DIRECTIONS - Restate word for word the lines below from the one that has "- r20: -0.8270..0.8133" through the one that has "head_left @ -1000", keeping both and dropping all pictures.

Segment Start: MATERIAL SUPPLIED

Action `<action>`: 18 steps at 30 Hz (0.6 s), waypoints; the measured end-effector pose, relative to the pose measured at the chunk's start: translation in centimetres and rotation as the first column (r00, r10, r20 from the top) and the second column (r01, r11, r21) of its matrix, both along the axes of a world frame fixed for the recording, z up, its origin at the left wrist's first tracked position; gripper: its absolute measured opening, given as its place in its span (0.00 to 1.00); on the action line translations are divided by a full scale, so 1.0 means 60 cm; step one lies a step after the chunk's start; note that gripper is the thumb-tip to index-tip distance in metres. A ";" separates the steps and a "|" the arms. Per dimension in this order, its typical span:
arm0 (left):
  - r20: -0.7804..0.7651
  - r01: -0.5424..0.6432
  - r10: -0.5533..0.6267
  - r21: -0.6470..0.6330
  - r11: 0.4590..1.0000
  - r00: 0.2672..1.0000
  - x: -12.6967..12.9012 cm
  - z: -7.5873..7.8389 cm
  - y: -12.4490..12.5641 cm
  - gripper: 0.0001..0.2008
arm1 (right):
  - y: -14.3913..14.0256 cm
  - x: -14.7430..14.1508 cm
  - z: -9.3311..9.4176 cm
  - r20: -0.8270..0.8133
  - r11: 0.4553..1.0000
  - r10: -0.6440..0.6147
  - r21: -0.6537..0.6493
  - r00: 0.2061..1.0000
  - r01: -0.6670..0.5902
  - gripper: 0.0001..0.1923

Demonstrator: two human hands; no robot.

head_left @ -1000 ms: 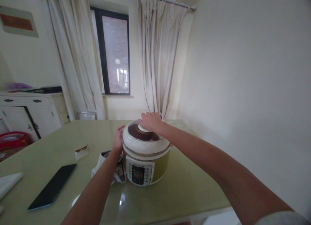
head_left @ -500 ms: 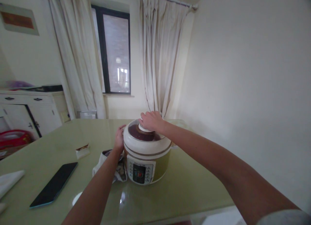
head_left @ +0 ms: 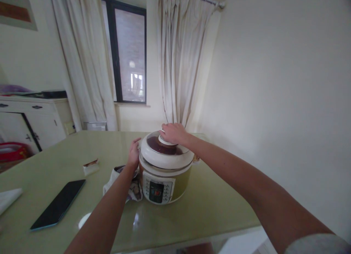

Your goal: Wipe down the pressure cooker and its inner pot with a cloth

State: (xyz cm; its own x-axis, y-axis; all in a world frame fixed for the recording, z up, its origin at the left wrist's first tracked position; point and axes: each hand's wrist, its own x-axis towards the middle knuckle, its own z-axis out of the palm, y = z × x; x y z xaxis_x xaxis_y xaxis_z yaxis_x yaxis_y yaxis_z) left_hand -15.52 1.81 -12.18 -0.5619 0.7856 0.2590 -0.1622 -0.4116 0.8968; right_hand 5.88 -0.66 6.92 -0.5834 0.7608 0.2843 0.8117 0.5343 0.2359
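An electric cooker (head_left: 179, 186) with a white control panel stands upright on the table. My right hand (head_left: 173, 133) is closed around the knob on top of its lid (head_left: 153, 156), which is white with a dark see-through middle. The lid sits slightly raised, and a thin gap shows along the front between it and the cooker's rim. My left hand (head_left: 134, 153) grips the cooker's left side near the rim, at the side handle; most of its fingers are hidden. A crumpled patterned cloth (head_left: 134, 190) lies against the cooker's left side, partly behind my left forearm.
On the greenish table (head_left: 219, 210) a dark tablet (head_left: 59, 204) lies to the left, with a small packet (head_left: 91, 167) beyond it. A white round object (head_left: 83, 220) is partly covered by my left forearm. A wall (head_left: 274, 82) rises at the right.
My right hand has moved slightly up and right with the lid, and a gap has appeared under the lid's front edge. My left hand stays at the cooker's side. The view has shifted a little.
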 end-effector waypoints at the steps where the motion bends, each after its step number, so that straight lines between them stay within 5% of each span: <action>1: -0.004 -0.001 0.001 -0.003 1.000 1.000 0.000 0.000 0.000 0.19 | 0.000 0.003 -0.002 -0.003 1.000 -0.003 0.006 1.000 0.003 0.27; 18: 0.036 0.030 -0.028 -0.040 0.999 0.999 0.006 0.012 -0.007 0.21 | -0.024 -0.023 -0.016 -0.072 0.998 -0.064 0.013 0.995 0.065 0.23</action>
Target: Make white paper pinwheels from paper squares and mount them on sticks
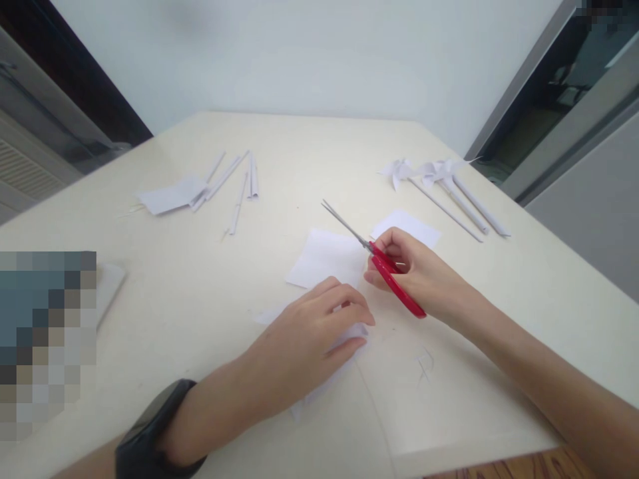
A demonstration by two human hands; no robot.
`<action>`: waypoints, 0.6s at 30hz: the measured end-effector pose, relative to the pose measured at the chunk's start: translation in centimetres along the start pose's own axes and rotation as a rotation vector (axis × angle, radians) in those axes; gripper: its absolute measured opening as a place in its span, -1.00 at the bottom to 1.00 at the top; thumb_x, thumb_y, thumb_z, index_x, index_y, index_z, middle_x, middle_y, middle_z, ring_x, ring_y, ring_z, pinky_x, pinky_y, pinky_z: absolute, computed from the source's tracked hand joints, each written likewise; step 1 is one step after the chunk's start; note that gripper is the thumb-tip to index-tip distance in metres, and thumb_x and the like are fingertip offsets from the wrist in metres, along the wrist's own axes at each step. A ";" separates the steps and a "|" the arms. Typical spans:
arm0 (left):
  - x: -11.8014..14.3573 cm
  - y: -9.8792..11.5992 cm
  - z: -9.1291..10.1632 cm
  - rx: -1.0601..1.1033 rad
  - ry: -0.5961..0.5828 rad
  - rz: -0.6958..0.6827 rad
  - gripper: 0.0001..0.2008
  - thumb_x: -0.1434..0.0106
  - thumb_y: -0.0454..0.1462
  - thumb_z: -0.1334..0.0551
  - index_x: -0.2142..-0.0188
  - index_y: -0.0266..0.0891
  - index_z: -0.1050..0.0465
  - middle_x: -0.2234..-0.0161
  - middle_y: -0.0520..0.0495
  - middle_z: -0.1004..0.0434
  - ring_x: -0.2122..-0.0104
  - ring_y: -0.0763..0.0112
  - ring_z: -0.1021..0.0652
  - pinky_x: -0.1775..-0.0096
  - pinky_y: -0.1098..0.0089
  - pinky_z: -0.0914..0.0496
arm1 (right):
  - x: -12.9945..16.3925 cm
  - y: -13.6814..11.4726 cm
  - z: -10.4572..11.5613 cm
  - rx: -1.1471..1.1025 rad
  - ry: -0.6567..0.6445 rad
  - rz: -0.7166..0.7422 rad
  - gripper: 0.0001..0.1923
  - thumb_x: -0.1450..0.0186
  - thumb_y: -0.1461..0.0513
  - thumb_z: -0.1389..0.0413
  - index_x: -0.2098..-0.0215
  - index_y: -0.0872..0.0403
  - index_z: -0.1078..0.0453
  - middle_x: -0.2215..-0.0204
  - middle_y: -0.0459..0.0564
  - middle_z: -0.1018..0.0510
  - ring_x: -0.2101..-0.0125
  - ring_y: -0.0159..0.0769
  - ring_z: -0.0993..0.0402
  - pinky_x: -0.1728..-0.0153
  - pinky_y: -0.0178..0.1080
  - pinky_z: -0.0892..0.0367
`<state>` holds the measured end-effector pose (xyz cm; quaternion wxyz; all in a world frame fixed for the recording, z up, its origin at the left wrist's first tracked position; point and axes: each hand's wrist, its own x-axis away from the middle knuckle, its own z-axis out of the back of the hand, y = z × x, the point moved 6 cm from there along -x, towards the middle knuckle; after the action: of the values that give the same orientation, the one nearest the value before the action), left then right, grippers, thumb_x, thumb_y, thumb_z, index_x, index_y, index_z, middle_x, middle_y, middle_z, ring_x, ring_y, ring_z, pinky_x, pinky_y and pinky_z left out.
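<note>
Surface (210, 279): cream top, fills most of the view. Landmark for everything below = the red scissors (387, 273), which sit roughly mid-surface.

Paper sheet (324, 256): white square, flat, directly left of the scissors, blades lying over its upper right corner. Second white sheet (412, 226) just behind the scissors, partly hidden by the right hand.

Left hand (309, 339): below-left of the scissors, palm down, fingers curled loosely, pressing on a white paper piece (344, 342) that pokes out from under the fingers. Not gripping, just holding it flat. Black watch (150, 432) on that wrist.

Right hand (419, 276): closed around the red handles, fingers through the loops. Blades together or nearly so, tips pointing up-left, away from the person.

Paper pinwheels (439, 176): on rolled sticks, far right of the scissors, well apart.

Rolled paper sticks (234, 183) plus a folded sheet (172, 196): far left and behind the scissors.

Small paper scrap (424, 366): just below the scissors, near the right forearm.
</note>
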<state>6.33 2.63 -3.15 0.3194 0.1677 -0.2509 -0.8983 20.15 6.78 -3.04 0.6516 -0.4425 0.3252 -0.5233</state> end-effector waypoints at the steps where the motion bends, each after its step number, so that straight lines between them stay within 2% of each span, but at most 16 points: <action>1: -0.1 -0.2 -0.4 0.007 -0.011 0.006 -0.81 -0.27 -0.39 -0.10 0.19 -0.18 -0.44 0.13 -0.06 -0.46 0.11 0.30 -0.43 0.07 0.28 -0.34 | 0.0 0.0 0.0 0.010 0.001 0.002 -0.84 -0.18 0.30 -0.09 0.33 0.01 -0.17 0.39 -0.12 -0.48 0.34 -0.31 -0.45 0.28 -0.22 -0.34; 4: -0.2 -0.7 -1.0 0.015 -0.032 0.029 -0.84 -0.28 -0.38 -0.08 0.25 -0.21 -0.42 0.17 -0.08 -0.45 0.18 0.32 -0.45 0.13 0.30 -0.36 | 0.0 -0.2 -0.2 0.030 0.000 0.002 -0.85 -0.18 0.30 -0.08 0.33 0.01 -0.16 0.35 -0.11 -0.48 0.31 -0.29 -0.45 0.29 -0.22 -0.33; 10: -0.3 -0.7 -0.9 0.014 -0.018 0.033 -0.83 -0.23 -0.42 -0.09 0.30 -0.22 -0.43 0.24 -0.08 -0.47 0.26 0.34 -0.47 0.23 0.36 -0.38 | -0.1 -0.3 -0.2 0.044 -0.009 0.001 -0.87 -0.20 0.28 -0.06 0.32 0.00 -0.16 0.37 -0.12 -0.47 0.32 -0.29 -0.43 0.31 -0.23 -0.32; 15: -0.3 -1.0 0.1 0.155 0.058 0.108 -0.82 -0.19 -0.45 -0.11 0.37 -0.21 -0.45 0.29 -0.03 -0.47 0.39 0.45 -0.45 0.30 0.42 -0.38 | 0.1 -0.9 -0.1 0.091 0.006 0.045 -0.86 -0.21 0.26 -0.07 0.33 0.00 -0.15 0.38 -0.14 -0.44 0.36 -0.33 -0.38 0.33 -0.23 -0.29; 18: 0.0 -1.6 1.8 0.318 0.187 0.180 -0.87 -0.21 -0.41 -0.15 0.38 -0.19 -0.45 0.30 -0.01 -0.48 0.36 0.44 -0.47 0.28 0.43 -0.38 | 0.4 -2.0 0.1 0.143 0.053 0.115 -0.80 -0.18 0.25 -0.13 0.35 0.00 -0.13 0.43 -0.19 -0.38 0.44 -0.40 -0.28 0.35 -0.26 -0.26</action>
<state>4.69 4.31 -2.58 0.3899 0.2757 -0.3728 -0.7956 19.58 6.35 -1.15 0.7017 -0.3614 0.3291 -0.5183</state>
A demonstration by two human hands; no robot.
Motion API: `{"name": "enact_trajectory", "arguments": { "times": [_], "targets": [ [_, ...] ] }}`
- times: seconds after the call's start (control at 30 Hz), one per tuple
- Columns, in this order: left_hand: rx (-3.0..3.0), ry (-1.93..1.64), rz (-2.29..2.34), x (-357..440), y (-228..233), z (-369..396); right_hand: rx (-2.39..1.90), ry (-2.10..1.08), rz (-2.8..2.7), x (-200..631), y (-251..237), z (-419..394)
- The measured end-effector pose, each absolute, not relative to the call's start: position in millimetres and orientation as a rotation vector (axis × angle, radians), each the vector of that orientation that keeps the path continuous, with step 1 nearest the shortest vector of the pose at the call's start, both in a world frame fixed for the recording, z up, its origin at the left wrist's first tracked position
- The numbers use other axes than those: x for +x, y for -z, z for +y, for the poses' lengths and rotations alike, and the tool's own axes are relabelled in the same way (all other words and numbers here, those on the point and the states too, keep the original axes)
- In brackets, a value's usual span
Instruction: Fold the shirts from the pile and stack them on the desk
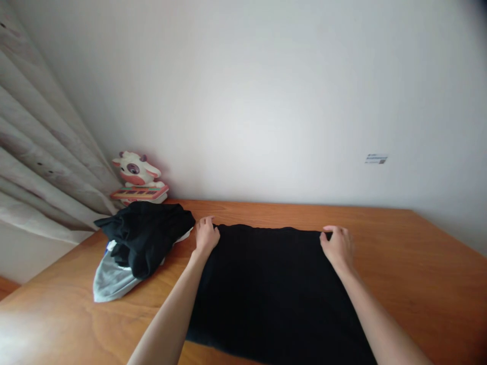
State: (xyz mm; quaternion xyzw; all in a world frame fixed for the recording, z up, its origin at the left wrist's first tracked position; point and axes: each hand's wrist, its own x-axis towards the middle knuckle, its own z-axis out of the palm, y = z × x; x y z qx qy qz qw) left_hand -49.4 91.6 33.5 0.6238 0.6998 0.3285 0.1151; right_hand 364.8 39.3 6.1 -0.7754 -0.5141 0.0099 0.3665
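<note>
Cloth: flat black fabric garment spread mid-table on the orange wooden table.
Left hand: pinching its far left corner.
Right hand: pinching its far right corner.
Left side: crumpled black and grey clothes pile just beside.
Right side: bare tabletop.

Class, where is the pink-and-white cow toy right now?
The pink-and-white cow toy sits far left on the wooden table, against the white wall, behind the crumpled black clothes.
</note>
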Motion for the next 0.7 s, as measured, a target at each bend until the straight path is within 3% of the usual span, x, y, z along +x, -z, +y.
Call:
{"name": "enact_trajectory", "arguments": {
  "times": [0.2,0.3,0.47,0.7],
  "targets": [
    [2.311,-0.732,1.827,63,-8,51,-1.755,-0.045,-1.799,231,4,23],
    [2.452,-0.617,1.754,83,7,38,-1.844,-0.02,-1.932,200,17,13],
    [2.615,-0.508,1.599,49,10,39,-1.879,-0.137,-2.157,228,13,12],
    [2.405,-0.389,1.971,-48,13,52,-1.917,-0.139,-2.143,318,17,7]
  ]
}}
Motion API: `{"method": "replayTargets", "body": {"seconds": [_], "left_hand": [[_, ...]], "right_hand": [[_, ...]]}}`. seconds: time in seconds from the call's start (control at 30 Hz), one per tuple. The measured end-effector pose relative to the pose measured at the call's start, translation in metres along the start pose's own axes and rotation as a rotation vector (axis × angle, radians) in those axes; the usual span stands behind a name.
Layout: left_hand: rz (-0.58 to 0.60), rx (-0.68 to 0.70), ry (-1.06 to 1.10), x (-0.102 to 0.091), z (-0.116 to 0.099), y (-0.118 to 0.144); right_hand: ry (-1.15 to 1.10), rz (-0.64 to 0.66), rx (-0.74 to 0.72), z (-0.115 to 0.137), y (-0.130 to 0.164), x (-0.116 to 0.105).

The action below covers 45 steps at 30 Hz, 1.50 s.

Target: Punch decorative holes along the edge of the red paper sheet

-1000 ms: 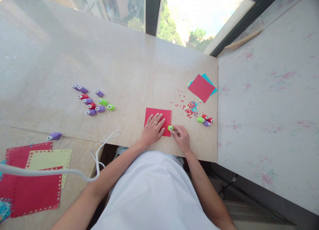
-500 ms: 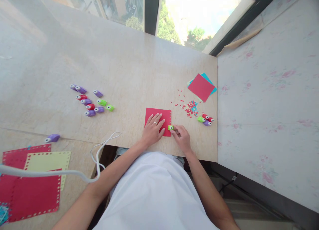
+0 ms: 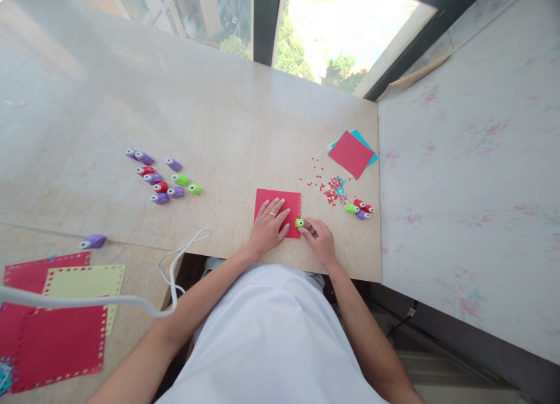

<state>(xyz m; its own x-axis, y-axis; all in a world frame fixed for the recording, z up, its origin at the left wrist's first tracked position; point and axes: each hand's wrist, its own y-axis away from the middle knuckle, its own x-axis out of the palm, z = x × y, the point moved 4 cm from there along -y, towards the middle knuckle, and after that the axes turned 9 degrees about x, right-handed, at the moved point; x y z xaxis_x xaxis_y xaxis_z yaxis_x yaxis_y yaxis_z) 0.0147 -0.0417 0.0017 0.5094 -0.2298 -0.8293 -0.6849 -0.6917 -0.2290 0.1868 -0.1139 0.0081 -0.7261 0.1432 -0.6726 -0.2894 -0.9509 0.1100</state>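
Holding green punch (image 3: 300, 223) to red paper (image 3: 291, 203)

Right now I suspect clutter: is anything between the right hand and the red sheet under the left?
Only the green punch the right hand holds at the edge of the red sheet; nothing else visible.

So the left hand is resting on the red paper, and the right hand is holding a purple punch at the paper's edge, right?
Not quite: the head view shows the right hand holding a green punch, not a purple one. The rest is right.
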Motion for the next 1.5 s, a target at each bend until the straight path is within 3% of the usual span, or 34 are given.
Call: {"method": "replayTargets", "body": {"seconds": [0.47, 0.7, 1.0, 1.27, 1.5], "left_hand": [[-0.004, 0.014, -0.008, 0.002, 0.002, 0.001], [-0.011, 0.019, 0.001, 0.002, 0.002, 0.001], [-0.026, 0.017, 0.024, 0.003, 0.003, 0.002], [-0.019, 0.012, 0.038, 0.004, 0.003, 0.002], [-0.033, 0.01, 0.069, 0.004, 0.004, 0.002]], "right_hand": [[-0.068, 0.008, 0.002, -0.006, 0.001, 0.001], [-0.301, 0.006, 0.287, -0.005, -0.002, -0.006], [-0.072, 0.274, 0.405, 0.005, -0.022, -0.013], [-0.111, 0.384, 0.408, 0.002, -0.033, -0.011], [-0.154, 0.456, 0.495, 0.001, -0.038, -0.011]]}}
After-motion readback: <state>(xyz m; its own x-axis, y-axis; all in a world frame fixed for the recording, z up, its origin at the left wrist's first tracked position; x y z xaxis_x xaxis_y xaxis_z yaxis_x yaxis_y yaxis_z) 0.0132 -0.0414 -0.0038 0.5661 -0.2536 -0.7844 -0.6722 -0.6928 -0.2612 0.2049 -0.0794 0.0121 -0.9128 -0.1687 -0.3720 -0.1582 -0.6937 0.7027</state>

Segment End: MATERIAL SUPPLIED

RESPONSE -
  - r20: -0.8270..0.8133
  - r11: 0.4553..1.0000
  - r10: -0.6440..0.6147
  - r21: -0.6537..0.6493
  - r00: 0.2061..1.0000
  - r01: -0.6670..0.5902
  - gripper: 0.0001..0.1923

Demonstrator: two human hands; no robot.

head_left @ -1000 ms: 

Here the output is complete.